Los orígenes de esta singular fiesta se remontan al siglo XVI; Felipe II, asustado por el libertinaje sexual que se respira en la ciudad, dicta unas ordenanzas para obligar a las prostitutas a abandonar la ciudad y permanecer en su Casa de Mancebía extramuros durante la Cuaresma. Así, a partir del Miércoles de Ceniza, las prostitutas dejaban la ciudad y eran trasladadas a la otra orilla del río Tormes.

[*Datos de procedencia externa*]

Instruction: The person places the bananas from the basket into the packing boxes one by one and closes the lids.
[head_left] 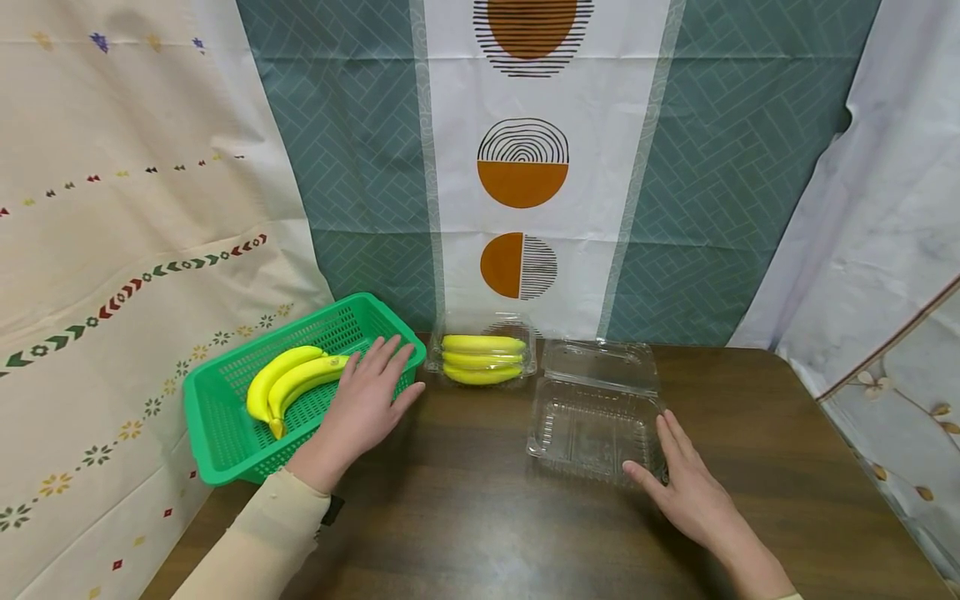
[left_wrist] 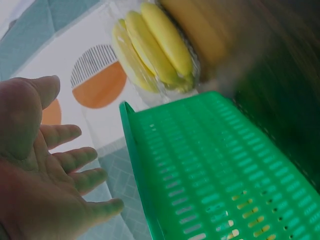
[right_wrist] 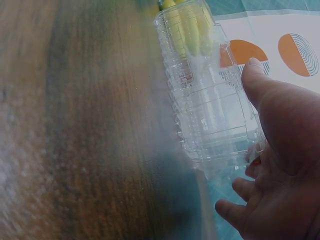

Mientras tanto, y como siempre, el Padre Putas, vigilaba, cuidaba y atendía a las mancebas, siendo el responsable de ellas; este personaje, convertido eufemísticamente en el Padre Lucas como el cabezudo más famoso perseguidor de niños y no tanto en los días de fiestas salmantinos, acompañaba a los estudiantes a recoger de su exilio a las prostitutas, el lunes siguiente al Lunes de Pascua, bautizado como Lunes de aguas.
Imaginemos la alegría y el jolgorio de nuestros jóvenes estudiantes para celebrar la llegada de las rameras; una gran fiesta de carne, hornazo, comida, bebida y bailes para recibir a las jóvenes transtormesinas.
Hoy, no se va a buscar a aquellas mujeres a la orilla del Tormes, aunque algunos años se representó el singular evento, pero se sigue celebrando con hornazo salmantino, una especie de hojaldre muy rico que con el frío que hace hoy dejaría la tripa calentita a más de uno.